**REQUIRED WORK:** Copy each line of the entries below that contains the string "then".

**RECORDS FOR THIS TASK:**

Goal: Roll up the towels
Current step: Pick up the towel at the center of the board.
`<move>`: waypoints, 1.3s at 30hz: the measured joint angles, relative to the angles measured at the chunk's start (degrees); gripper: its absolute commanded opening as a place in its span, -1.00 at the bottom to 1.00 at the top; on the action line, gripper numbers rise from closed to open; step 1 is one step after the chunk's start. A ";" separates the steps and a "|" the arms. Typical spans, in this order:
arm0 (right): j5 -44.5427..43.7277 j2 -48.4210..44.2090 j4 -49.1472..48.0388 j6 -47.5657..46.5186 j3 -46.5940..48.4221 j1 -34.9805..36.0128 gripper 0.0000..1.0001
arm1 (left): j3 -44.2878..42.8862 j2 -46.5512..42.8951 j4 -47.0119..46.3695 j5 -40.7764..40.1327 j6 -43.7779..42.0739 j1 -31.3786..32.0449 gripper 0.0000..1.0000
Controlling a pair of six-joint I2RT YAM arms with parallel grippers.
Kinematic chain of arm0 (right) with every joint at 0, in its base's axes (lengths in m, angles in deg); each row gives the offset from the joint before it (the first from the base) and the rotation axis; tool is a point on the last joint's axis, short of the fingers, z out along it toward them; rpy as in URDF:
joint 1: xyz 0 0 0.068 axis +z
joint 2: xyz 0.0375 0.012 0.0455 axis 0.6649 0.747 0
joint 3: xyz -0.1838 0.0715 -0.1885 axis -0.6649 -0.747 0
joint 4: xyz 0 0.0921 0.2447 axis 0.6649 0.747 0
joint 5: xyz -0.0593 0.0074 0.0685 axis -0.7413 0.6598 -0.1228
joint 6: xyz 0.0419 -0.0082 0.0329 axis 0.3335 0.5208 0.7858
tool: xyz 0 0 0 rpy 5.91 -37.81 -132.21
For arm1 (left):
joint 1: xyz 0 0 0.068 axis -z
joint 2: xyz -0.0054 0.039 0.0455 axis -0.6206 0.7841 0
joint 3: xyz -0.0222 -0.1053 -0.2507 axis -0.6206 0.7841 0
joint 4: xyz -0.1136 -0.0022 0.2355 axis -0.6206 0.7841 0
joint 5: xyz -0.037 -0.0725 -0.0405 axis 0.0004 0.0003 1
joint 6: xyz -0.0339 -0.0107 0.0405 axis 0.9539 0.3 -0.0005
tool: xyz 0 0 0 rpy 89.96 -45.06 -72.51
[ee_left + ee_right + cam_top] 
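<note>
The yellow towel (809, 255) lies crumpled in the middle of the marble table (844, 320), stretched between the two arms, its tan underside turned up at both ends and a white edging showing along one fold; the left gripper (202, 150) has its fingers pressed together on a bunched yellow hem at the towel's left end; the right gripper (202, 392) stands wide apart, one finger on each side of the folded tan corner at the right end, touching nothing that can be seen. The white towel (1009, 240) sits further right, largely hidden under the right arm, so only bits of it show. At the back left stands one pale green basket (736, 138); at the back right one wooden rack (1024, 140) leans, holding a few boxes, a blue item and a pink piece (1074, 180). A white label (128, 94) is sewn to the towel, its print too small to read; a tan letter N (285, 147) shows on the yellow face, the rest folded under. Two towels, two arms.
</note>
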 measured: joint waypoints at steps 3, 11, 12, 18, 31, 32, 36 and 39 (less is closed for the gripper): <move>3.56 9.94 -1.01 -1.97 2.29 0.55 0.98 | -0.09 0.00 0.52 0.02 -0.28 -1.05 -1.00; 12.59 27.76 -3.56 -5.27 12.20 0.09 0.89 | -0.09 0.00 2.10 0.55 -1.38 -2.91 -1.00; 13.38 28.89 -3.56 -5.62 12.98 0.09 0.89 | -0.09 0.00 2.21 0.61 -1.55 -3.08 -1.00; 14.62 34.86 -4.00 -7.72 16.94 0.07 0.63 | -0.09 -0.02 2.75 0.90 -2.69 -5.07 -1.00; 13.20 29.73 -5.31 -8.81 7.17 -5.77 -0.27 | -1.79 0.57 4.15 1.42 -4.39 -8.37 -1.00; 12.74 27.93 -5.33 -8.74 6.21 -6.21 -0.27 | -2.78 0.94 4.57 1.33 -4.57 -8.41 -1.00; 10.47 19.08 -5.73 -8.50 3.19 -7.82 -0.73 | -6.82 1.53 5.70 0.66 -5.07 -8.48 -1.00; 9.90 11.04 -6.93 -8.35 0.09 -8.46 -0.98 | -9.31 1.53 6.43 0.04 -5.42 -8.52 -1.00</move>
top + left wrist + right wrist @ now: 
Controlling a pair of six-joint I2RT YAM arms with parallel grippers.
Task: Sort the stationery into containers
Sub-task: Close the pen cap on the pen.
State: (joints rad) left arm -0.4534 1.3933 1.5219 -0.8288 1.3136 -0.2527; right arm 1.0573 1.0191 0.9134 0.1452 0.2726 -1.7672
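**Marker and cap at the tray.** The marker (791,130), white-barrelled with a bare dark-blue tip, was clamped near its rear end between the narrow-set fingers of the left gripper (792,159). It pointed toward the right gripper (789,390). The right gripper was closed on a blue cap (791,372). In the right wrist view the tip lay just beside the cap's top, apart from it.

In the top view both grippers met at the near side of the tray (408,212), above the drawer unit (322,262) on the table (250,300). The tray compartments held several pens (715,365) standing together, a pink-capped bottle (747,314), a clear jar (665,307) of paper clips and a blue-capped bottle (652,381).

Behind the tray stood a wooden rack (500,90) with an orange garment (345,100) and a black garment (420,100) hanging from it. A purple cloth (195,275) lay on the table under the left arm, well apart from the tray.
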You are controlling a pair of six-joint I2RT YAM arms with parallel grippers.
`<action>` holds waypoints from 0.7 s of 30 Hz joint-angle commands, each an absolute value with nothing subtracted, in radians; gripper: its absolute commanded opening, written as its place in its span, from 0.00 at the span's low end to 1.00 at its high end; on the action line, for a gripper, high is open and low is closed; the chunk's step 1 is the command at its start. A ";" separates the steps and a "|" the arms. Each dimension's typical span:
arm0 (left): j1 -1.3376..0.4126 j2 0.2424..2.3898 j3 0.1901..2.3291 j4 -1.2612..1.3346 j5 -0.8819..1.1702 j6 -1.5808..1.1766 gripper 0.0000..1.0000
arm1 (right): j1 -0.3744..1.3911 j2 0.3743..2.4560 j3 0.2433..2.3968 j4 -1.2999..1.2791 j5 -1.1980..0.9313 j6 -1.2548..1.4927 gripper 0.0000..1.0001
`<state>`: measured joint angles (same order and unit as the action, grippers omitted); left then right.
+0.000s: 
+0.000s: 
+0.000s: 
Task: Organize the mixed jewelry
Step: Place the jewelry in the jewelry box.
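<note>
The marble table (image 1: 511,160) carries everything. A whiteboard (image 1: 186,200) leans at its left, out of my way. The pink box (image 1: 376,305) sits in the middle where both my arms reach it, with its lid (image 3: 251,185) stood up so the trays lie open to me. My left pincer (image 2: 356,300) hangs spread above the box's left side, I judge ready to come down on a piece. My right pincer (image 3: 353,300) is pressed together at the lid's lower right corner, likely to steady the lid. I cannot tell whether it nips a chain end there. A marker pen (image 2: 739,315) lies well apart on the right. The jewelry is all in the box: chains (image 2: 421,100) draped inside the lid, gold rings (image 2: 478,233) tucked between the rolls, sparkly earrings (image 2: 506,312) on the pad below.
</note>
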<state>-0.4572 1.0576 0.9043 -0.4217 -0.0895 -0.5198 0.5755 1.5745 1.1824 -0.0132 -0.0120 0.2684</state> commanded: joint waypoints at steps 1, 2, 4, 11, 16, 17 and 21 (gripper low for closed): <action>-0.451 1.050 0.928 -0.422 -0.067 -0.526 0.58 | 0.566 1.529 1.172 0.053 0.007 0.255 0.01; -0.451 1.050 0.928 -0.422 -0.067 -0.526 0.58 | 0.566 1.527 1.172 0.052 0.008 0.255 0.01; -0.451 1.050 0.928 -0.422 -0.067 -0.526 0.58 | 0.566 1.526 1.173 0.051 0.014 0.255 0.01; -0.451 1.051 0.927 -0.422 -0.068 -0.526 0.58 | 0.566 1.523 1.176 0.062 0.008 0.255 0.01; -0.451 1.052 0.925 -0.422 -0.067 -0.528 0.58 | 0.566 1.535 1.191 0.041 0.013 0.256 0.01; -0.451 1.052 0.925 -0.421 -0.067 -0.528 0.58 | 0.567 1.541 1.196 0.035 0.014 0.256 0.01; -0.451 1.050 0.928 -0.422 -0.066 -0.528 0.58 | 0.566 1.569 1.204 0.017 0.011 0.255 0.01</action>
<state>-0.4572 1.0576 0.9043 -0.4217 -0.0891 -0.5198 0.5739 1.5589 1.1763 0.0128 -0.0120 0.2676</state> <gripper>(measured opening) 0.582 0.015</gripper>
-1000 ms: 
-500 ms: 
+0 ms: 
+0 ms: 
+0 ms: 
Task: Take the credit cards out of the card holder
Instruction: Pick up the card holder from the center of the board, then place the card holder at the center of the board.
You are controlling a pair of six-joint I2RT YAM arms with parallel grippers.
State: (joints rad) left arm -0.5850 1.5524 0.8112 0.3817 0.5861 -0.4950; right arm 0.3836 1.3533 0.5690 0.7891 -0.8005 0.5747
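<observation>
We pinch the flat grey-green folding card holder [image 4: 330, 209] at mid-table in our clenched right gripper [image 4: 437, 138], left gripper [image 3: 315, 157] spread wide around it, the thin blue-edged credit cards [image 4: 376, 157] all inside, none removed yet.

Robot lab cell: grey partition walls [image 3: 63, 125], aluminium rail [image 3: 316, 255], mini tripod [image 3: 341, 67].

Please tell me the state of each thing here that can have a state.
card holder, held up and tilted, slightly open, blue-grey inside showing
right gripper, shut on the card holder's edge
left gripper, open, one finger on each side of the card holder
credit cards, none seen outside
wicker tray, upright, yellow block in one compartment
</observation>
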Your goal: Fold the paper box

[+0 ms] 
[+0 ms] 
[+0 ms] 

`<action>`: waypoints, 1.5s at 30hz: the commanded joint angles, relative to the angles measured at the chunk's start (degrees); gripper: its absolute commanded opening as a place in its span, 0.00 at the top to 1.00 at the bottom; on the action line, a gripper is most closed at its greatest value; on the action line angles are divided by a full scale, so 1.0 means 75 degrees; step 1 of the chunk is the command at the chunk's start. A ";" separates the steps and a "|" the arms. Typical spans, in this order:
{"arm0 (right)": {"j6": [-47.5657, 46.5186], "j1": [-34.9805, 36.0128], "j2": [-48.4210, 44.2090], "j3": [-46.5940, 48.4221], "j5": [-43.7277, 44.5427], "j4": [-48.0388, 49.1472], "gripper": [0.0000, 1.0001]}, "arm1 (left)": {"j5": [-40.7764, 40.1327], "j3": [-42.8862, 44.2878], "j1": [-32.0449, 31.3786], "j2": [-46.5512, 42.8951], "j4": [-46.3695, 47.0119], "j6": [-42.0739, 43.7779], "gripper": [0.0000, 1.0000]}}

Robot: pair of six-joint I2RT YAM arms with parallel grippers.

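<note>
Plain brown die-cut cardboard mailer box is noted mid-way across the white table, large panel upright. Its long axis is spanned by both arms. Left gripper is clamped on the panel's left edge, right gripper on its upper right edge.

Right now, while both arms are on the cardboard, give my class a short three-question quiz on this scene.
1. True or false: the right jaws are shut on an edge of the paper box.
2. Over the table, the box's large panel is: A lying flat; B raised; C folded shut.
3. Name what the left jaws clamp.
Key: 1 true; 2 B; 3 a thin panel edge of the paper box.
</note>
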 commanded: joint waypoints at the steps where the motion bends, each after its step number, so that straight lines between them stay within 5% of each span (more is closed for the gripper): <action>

**OUTPUT:**
`<state>`: measured joint angles (same order and unit as the action, grippers omitted); left then right.
Instruction: Pick up the card holder from the center of the board, then place the card holder at the center of the board.

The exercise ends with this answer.